Copy out the listing that follows in its entirety, keeping it exactly the same.

Collected data -
--

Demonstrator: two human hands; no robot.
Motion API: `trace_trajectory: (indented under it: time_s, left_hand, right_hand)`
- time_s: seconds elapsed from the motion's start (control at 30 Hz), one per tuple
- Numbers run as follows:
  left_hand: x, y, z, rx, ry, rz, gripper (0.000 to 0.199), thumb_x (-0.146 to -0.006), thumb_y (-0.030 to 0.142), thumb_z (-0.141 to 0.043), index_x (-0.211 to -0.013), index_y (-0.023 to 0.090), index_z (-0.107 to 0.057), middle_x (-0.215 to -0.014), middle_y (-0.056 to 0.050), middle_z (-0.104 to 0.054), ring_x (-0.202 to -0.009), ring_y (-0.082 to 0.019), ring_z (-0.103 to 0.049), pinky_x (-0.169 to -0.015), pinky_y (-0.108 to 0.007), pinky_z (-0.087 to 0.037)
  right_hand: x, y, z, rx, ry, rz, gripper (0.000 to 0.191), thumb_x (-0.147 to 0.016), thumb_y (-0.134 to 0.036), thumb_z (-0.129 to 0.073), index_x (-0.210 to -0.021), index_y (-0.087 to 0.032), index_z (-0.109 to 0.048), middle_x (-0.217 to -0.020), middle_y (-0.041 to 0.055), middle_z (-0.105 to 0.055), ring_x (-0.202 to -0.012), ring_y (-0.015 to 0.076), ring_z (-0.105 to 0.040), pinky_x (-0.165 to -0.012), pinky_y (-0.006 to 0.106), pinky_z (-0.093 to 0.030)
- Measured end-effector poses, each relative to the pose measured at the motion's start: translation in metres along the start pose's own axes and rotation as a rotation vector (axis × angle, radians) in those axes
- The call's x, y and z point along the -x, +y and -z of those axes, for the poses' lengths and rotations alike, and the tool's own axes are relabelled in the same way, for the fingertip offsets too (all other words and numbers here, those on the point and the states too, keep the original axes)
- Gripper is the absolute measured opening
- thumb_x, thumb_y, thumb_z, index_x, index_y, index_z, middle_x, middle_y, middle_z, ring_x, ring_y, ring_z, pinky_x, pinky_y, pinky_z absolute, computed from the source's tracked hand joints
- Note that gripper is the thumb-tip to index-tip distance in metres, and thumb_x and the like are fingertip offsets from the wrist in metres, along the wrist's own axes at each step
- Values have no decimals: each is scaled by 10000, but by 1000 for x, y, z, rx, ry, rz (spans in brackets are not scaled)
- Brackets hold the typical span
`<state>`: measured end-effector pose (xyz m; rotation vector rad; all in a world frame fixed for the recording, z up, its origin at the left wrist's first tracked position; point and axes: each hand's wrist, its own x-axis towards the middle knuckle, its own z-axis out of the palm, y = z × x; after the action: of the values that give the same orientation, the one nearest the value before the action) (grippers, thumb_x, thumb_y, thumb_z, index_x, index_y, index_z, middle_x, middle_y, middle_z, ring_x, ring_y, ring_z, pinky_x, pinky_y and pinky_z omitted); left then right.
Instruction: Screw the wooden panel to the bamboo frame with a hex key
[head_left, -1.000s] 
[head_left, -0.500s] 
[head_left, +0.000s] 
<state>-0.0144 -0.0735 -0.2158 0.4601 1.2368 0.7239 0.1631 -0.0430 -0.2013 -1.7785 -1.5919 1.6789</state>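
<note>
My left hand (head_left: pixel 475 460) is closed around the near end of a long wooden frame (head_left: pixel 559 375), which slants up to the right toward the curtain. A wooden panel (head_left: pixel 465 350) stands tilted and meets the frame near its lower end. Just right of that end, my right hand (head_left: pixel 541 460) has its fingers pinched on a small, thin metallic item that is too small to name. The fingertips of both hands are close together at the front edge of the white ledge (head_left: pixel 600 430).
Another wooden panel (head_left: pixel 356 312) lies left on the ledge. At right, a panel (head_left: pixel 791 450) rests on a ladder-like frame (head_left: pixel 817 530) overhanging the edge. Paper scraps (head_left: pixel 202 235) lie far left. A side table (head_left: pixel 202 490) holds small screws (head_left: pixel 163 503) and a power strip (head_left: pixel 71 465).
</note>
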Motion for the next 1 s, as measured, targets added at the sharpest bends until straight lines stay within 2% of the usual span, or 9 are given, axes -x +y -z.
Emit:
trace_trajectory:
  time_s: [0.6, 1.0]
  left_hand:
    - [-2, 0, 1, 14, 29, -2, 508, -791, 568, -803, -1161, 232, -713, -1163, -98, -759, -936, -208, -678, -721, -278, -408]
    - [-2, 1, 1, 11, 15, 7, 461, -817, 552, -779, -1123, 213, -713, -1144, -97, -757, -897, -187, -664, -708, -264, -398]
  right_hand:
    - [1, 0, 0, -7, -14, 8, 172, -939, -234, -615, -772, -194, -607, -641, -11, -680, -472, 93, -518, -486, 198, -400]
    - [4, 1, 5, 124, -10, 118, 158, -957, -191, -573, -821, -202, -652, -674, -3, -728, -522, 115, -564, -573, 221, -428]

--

Written response -
Demonstrator: two human hands; no robot.
Motion API: `trace_trajectory: (indented under it: time_s, left_hand, right_hand)`
- time_s: seconds elapsed from the motion's start (control at 30 Hz), one per tuple
- Numbers run as follows:
  left_hand: x, y, z, rx, ry, rz, gripper (0.000 to 0.199), thumb_x (-0.146 to -0.006), thumb_y (-0.030 to 0.142), thumb_z (-0.141 to 0.043), index_x (-0.211 to -0.013), index_y (-0.023 to 0.090), index_z (-0.107 to 0.057), middle_x (-0.215 to -0.014), middle_y (-0.056 to 0.050), middle_z (-0.104 to 0.054), ring_x (-0.202 to -0.009), ring_y (-0.082 to 0.019), ring_z (-0.103 to 0.049), pinky_x (-0.169 to -0.015), pinky_y (-0.108 to 0.007), pinky_z (-0.087 to 0.037)
  right_hand: x, y, z, rx, ry, rz, gripper (0.000 to 0.191), thumb_x (-0.147 to 0.016), thumb_y (-0.134 to 0.036), thumb_z (-0.129 to 0.073), index_x (-0.210 to -0.021), index_y (-0.087 to 0.032), index_z (-0.109 to 0.048), middle_x (-0.217 to -0.020), middle_y (-0.041 to 0.055), middle_z (-0.105 to 0.055), ring_x (-0.202 to -0.012), ring_y (-0.015 to 0.076), ring_z (-0.105 to 0.040), pinky_x (-0.165 to -0.012), pinky_y (-0.006 to 0.106), pinky_z (-0.093 to 0.030)
- Measured end-effector poses, each relative to the pose measured at the motion's start: translation in metres along the start pose's own axes and rotation as a rotation vector (axis × angle, radians) in those axes
- The call's x, y and z point along the -x, +y and -z of those axes, for the poses' lengths and rotations alike, and the tool's own axes are relabelled in the same way, for the fingertip offsets too (all other words and numbers here, those on the point and the states too, keep the original axes)
- Gripper is the absolute measured opening
- thumb_x, thumb_y, thumb_z, index_x, index_y, index_z, middle_x, middle_y, middle_z, ring_x, ring_y, ring_z, pinky_x, pinky_y, pinky_z absolute, computed from the source's tracked hand joints
- Note that gripper is the thumb-tip to index-tip distance in metres, and thumb_x and the like are fingertip offsets from the wrist in metres, along the wrist's own axes at each step
- Values have no decimals: each is scaled by 10000, but by 1000 for x, y, z, rx, ry, rz (spans in brackets are not scaled)
- Brackets hold the typical span
`<state>`: measured end-effector pose (xyz m; rotation vector rad; all in a world frame fixed for the recording, z up, its origin at the left wrist's first tracked position; point and axes: each hand's wrist, its own x-axis towards the middle knuckle, its own z-axis out of the palm, y = z × x; after the action: of the values that give the same orientation, the one nearest the value before the action) (grippers, thumb_x, thumb_y, thumb_z, index_x, index_y, index_z, middle_x, middle_y, middle_z, ring_x, ring_y, ring_z, pinky_x, pinky_y and pinky_z omitted); left then right.
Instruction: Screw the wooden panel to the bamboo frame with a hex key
[head_left, -1.000s] 
[head_left, -0.500s] 
[head_left, +0.000s] 
<state>-0.0144 -0.0735 -0.2158 0.4601 1.2368 0.7239 0.1631 -0.0430 -0.2013 -1.7785 -1.5919 1.6789</state>
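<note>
My left hand (head_left: pixel 475 460) is closed around the near end of a long wooden frame (head_left: pixel 559 375), which slants up to the right toward the curtain. A wooden panel (head_left: pixel 465 350) stands tilted and meets the frame near its lower end. Just right of that end, my right hand (head_left: pixel 541 460) has its fingers pinched on a small, thin metallic item that is too small to name. The fingertips of both hands are close together at the front edge of the white ledge (head_left: pixel 600 430).
Another wooden panel (head_left: pixel 356 312) lies left on the ledge. At right, a panel (head_left: pixel 791 450) rests on a ladder-like frame (head_left: pixel 817 530) overhanging the edge. Paper scraps (head_left: pixel 202 235) lie far left. A side table (head_left: pixel 202 490) holds small screws (head_left: pixel 163 503) and a power strip (head_left: pixel 71 465).
</note>
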Motion for the next 1 s, as measured, targets added at the sharpest bends until straight lines stay within 2% of the usual span, or 9 are given, axes -x +y -z.
Emit:
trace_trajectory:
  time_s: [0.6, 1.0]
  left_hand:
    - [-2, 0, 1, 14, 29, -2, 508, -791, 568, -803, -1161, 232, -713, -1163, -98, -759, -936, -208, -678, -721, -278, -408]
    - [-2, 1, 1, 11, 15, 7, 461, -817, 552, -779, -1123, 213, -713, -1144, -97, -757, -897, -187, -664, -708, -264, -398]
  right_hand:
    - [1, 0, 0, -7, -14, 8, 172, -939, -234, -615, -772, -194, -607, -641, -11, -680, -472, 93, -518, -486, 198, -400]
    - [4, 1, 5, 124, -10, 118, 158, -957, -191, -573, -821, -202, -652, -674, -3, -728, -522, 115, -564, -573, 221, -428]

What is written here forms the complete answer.